The book provides current analytical approaches and instrumental analyses, fate and occurrence of emerging pollutants in aquatic systems and management policies and legislations on emerging pollutants which covers challenges and the future directions.
Written by leading academic experts, the book contains numerous helpful examples and case studies, and can be used as a practical guide and important educational tool on issues concerning emerging freshwater pollutants.
Emerging pollutants can be be discharged into any of the environmental compartments which include air, soil and sediments. One major concern is when they are discharged into water bodies as most of them end up in aquatic systems. These compounds can even partition between the aqueous phase and the sediments.
Some of them might end up accumulating in the food chain causing various diseases. They have the potential to enter the environment and cause adverse ecological or human health effects. The behaviour of different emerging pollutants after their entry into the environment is very important.
There is a scarcity of qualitative and quantitative information regarding the status of emerging pollutants in aquatic bodies within the developing world. Not much literature is available from the developing world on emerging pollutants, with countries such as South Africa and Brazil leading the way in terms of research, leaving the rest of the developing world countries with little or no information on the distribution and fate of these compounds in aquatic environments.

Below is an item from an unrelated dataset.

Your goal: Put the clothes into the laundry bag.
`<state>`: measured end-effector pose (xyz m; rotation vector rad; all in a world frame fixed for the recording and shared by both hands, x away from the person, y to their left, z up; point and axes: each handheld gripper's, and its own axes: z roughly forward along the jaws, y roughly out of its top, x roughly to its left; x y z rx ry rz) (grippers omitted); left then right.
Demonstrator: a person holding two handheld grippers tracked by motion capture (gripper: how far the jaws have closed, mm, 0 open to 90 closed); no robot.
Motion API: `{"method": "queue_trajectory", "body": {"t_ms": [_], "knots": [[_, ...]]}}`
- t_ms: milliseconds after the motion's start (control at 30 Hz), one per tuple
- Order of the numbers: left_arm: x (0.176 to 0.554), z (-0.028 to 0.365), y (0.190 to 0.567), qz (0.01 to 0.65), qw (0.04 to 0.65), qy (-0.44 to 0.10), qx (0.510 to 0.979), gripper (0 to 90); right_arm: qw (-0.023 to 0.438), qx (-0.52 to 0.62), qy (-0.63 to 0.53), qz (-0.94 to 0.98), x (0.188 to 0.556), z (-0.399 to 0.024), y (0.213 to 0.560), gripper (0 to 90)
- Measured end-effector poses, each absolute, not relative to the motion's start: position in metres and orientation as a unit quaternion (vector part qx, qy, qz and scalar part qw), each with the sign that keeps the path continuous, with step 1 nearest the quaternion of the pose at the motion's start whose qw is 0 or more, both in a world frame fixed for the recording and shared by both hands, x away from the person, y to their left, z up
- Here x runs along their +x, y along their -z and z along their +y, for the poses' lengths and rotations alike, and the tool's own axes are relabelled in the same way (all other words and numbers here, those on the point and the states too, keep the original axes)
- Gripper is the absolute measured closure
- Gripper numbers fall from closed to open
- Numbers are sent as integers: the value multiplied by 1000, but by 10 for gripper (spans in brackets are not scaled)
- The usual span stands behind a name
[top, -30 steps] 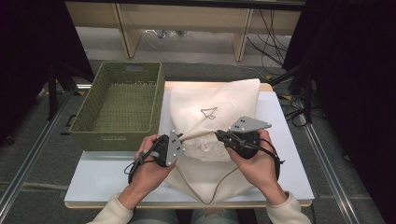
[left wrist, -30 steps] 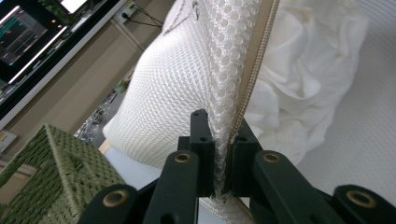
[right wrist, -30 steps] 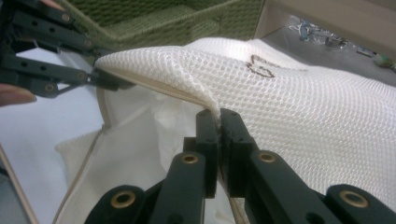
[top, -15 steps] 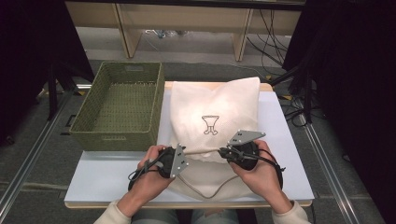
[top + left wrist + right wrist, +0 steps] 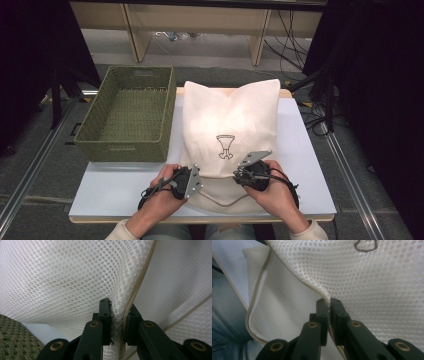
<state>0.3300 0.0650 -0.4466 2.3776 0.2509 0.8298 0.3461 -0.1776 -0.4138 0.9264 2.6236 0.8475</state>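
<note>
A white mesh bag (image 5: 230, 115) with a small dark emblem (image 5: 225, 147) lies flat along the white table (image 5: 115, 192), its tan-trimmed opening toward the near edge. My left gripper (image 5: 199, 179) is shut on the upper layer's trimmed edge at the near left. My right gripper (image 5: 239, 175) is shut on the same edge a little to the right. In the left gripper view the jaws (image 5: 117, 308) pinch mesh (image 5: 62, 277) and trim. The right gripper view has the jaws (image 5: 329, 302) clamped on the trimmed fold of the mesh (image 5: 374, 282), with the lower layer (image 5: 284, 307) spread below.
A green woven basket (image 5: 122, 150) stands on the table's left, close beside the bag, and its corner (image 5: 12, 342) appears in the left gripper view. Wooden shelving legs and cables are beyond the far edge. The person's lap (image 5: 224, 327) is just past the near edge.
Both hands have come down and toward the near edge with the bag's edge in the jaws. The bag now lies flatter and longer, with the emblem fully uncovered.
</note>
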Motion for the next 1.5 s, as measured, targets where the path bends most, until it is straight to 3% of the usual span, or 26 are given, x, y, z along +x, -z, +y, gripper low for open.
{"method": "queue_trajectory", "body": {"t_ms": [200,367,500,667,867,1200,1300,1500], "knots": [[329,63,453,93,296,-301,902,785,94,327,-265,902,348,-175,426,851],[332,65,456,101,301,-293,902,784,79,327,-276,900,349,-177,423,756],[334,65,457,103,298,-297,901,788,64,322,-349,878,345,-184,399,663],[334,65,457,106,301,-293,901,766,121,345,-414,833,343,-201,364,628],[333,71,452,127,326,-276,895,704,172,385,-415,806,357,-213,378,639],[325,92,441,168,398,-233,871,567,187,391,-418,798,365,-214,384,632],[320,104,434,194,452,-215,844,523,191,393,-416,798,367,-216,383,630],[312,138,415,238,497,-249,797,420,190,402,-421,791,370,-216,383,621]]}}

This may be because of the lack of instruments and skilled personnel to carry out this research as these emerging pollutants occur in trace amounts. The available information has been put together comprehensively in this new book which will become a reference point for researchers and environmentalists within the developing world.
The book aims to primarily document what is known on emerging freshwater pollutants from a developing world perspective. It is intended as a practical guide and important educational tool to scientific and management issues concerning emerging freshwater pollutants within the tropical regions.
Data on emerging pollutants is often very scarce, mostly due to analytical and detection methods which may be non-existent or in the early stages of development for them to detect these pollutants in the natural environment. Most emerging pollutants are not regulated, which is why there is an urgent need to strengthen scientific knowledge surrounding this issue.
More than 700 emerging pollutants have been categorized into 20 classes only in the European aquatic environment. There exists a gap in the knowledge on their fate, behaviours and effects, as well as on treatment technologies for their efficient removal.
The distribution of pollutants to various environmental compartments is usually through leaching, agricultural run-offs, and air particulates. This distribution results in their presence in surface water, ground water and wastewater treatment plants (WWTPs).
Most of the time, emerging pollutants from various sources end up in WWTPs. The mandate of these WWTPs is to treat (clean) water laden with potential harmful analytes such as emerging pollutants before being discharged back into the environment.
This is very important as it safeguards humans and aquatic animals. However, the efficiencies of WWTPs in developing countries has not been well documented in a single document. For example, WWTPs have been estimated to be one of the point sources of antibiotics within South Africa.
The information on the presence and concentration of emerging pollutants is a very important step towards remedial action (removal techniques). The volume includes 20 chapter contributions from authors based at or attached to several institutions around the world, including South Africa.
@ Additional information is extracted from the book: Emerging Freshwater Pollutants: Analysis, Fate and Regulations (editors: Tatenda Dalu, Nikita T Tavengwa), Elsevier Publishers, Cambridge, MA, USA, which includes original research contributions in international emerging freshwater scholarship, particularly covering the developing world.